# Adaptec USB PCI card

## sjorge

Hi all,

I've turned an old computer I had laying around into a little home server.

My dad asked if I could hook up his toshiba 250gb externel HD to it and share it over samba, I said sure I can...

anyway long story short...

Using onboard USB controle (USB 1.1) I get bad bad speeds on the disk +- 900kb/s as is to be expected

I had an Adaptec USB PCI card laying around (3x USB 2 + 2x Firewire 400).

I recompiled the kernel with ohci_hcd and ehci_hcd but its not working.

I take ages for it to finaly see the drive and when it does it keeps on disapearing for no aperent reason

lspci -vnn gives me this

 *Quote:*   

> 03:08.0 USB Controller [0c03]: NEC Corporation USB [1033:0035] (rev 41) (prog-if 10 [OHCI])
> 
>         Subsystem: Adaptec Unknown device [9004:0235]
> 
>         Flags: bus master, medium devsel, latency 32, IRQ 17
> ...

 

Here is what dmesg holds:

 *Quote:*   

> 
> 
> usb 5-2: new high speed USB device using ehci_hcd and address 2
> 
> usb 5-2: configuration #1 chosen from 1 choice
> ...

 

any ideas?

----------

## NeddySeagoon

sjorge,

How is the external drive powered ?

Down the USB cable?

Thats often a problem, if it has its own power brick, it should be OK.

Poor quality USB cable from the drive to the PC?

Swap it out to test.

Sight of your /proc/bus/usb/devices file with the drive connected will be useful.

----------

## sjorge

NeddySeagoon,

It has a exernal power source.

I also tested the with another USB cable... same problem (note the drive works fine when using one of the 4 onboard USB 1.0 port but very very slow)

/proc/bus/usb/devices

 *Quote:*   

> 
> 
> T:  Bus=05 Lev=00 Prnt=00 Port=00 Cnt=00 Dev#=  1 Spd=480 MxCh= 5
> 
> B:  Alloc=  0/800 us ( 0%), #Int=  0, #Iso=  0
> ...

 

----------

## NeddySeagoon

sjorge,

The speed difference is related to the 12 Mbit/sec and 480Mbit/sec signalling speed between USB 1 and USB 2.

Some usb storage devices need an entry in the quirks table but google always knows about that and your device is not mentioned.

As you are noy using any of the USB 1 hardware (or would like not to), remove the OHCI-HCD and UHCI-HCD modules from the kernel.

If they are already loadable modules, its suffcent to unload OHCI-HCD UHCI-HCD and EHCI-HCD then reload EHCI-HCD.

This ensures there is no interference between the drivers. OHCI-HCD and UHCI-HCD are a known source of issues if they are loaded at the same time.

----------

## sjorge

NeddySeagoon,

Would only removing ohci_hcd be enough? (use by the PCI card)

I do plan on using the USB 1's (onboard -> uhci_hcd) later on for a printer.

If I need to remove both I'll have to I'll lose the onboards.

----------

## NeddySeagoon

sjorge,

Try it - if you make the drivers as modules, you can test with the modprobe command.

----------

## sjorge

NeddySeagoon,

I just tried with only ehci_hcd, I moved over 10gb of files without errors at full speed!

I'll reintroduce uhci_hcd and try again, I hope it will still be ok  :Smile: 

----------

## sjorge

Alas! I was mistaken  :Sad: 

While doing the backup of my dad computer it gave the same error again! (only had ehci_hcd loaded).

----------

## NeddySeagoon

sjorge,

It may be a driver and IRQ sharing issue. 

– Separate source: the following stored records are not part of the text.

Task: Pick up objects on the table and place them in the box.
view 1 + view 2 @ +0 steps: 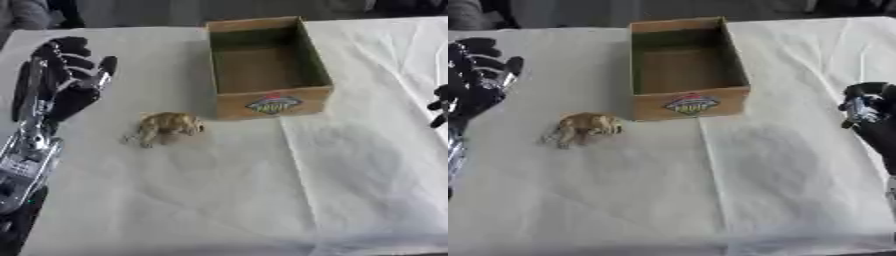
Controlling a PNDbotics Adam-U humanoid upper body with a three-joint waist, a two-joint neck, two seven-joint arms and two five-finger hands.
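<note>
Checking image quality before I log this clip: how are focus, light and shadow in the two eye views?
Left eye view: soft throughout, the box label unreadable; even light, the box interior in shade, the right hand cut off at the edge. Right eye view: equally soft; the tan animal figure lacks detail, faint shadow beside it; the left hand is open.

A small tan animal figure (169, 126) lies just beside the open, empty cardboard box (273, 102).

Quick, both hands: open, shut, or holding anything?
Left robot hand: open, fingers up, holding nothing.
Right robot hand: fingers curled, holding nothing.
</note>
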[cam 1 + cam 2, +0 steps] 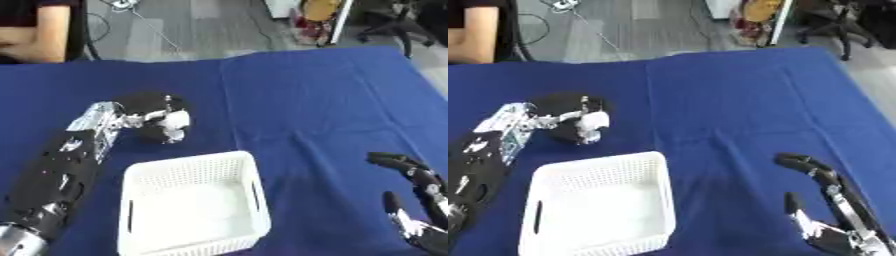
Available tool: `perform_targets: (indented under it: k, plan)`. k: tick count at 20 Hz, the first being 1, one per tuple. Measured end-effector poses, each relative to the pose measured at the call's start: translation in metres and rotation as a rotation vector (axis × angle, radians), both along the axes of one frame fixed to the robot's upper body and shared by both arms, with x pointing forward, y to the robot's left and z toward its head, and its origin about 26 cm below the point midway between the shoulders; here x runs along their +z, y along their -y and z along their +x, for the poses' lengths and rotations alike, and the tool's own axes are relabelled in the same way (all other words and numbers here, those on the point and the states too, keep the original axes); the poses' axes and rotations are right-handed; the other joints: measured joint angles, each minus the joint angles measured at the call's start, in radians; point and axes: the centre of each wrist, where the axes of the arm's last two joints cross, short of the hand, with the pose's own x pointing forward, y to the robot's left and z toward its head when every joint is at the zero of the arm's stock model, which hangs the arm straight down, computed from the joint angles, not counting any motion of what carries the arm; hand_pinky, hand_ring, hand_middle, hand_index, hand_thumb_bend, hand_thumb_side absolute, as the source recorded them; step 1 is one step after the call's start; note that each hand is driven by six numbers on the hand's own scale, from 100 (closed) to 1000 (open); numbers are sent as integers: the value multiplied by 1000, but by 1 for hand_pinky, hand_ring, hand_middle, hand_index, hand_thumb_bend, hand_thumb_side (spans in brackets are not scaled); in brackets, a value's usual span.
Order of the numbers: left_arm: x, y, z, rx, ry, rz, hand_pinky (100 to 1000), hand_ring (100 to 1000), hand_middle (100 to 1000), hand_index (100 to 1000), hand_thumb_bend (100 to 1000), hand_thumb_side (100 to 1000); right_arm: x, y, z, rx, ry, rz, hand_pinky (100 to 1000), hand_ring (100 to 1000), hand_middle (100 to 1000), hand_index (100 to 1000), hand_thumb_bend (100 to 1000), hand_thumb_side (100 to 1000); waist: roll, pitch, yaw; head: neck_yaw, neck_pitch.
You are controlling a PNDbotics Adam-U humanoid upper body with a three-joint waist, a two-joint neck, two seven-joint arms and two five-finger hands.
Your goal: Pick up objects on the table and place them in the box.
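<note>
- the left arm [61, 170] reaches forward from the lower left, its hand [162, 120] bent inward with fingers curled
- the right hand [824, 200] rests open at the lower right, fingers up

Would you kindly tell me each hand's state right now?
Left hand: cannot be told; curled over something dark.
Right hand: open, holding nothing.
</note>
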Motion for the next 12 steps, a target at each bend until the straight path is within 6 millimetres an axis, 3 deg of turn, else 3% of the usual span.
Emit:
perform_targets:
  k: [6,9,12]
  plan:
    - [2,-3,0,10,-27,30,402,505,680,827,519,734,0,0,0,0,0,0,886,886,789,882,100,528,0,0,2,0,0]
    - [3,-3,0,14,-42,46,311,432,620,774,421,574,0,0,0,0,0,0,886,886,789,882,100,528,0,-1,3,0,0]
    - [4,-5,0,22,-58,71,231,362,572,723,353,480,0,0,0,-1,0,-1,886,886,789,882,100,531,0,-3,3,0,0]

PCI card drivers are suppoed to be written to share IRQs but there are both broken drivers and broken hardware that make that fail.

Nomally, only the first few PCI slots (max 4) have unique IRQ assignments. Slots are counted going left from the AGP slot.

Look in /proc/interrupts to see if your USB card has an IRQ to itself. If not, move it to another slot. If you need to, temporarally remove other PCI cards so you can test in this condition.

As you do not have on board USB 2, your motherboard is likely to be too old to have a APIC (Advainced Peripheral Interrupt Controller).

This device provides more IRQ channels and is another way to address IRQ sharing. We can look at that in depth if you can demonstate that having an IRQ to itself would fix the problem.

The good news is that you have proved its not a USB cable problem.

----------

## sjorge

Hi NeddySeagoon,

First I want to thank you for sticking with me through all this! really appreciated!

here is the /proc/interrupts output with the PCI in place

 *Quote:*   

>            CPU0
> 
>   0:    7799671   IO-APIC-edge      timer
> 
>   1:          2   IO-APIC-edge      i8042
> ...

 

I'll try and get one tonight (when I'm home) with it removed.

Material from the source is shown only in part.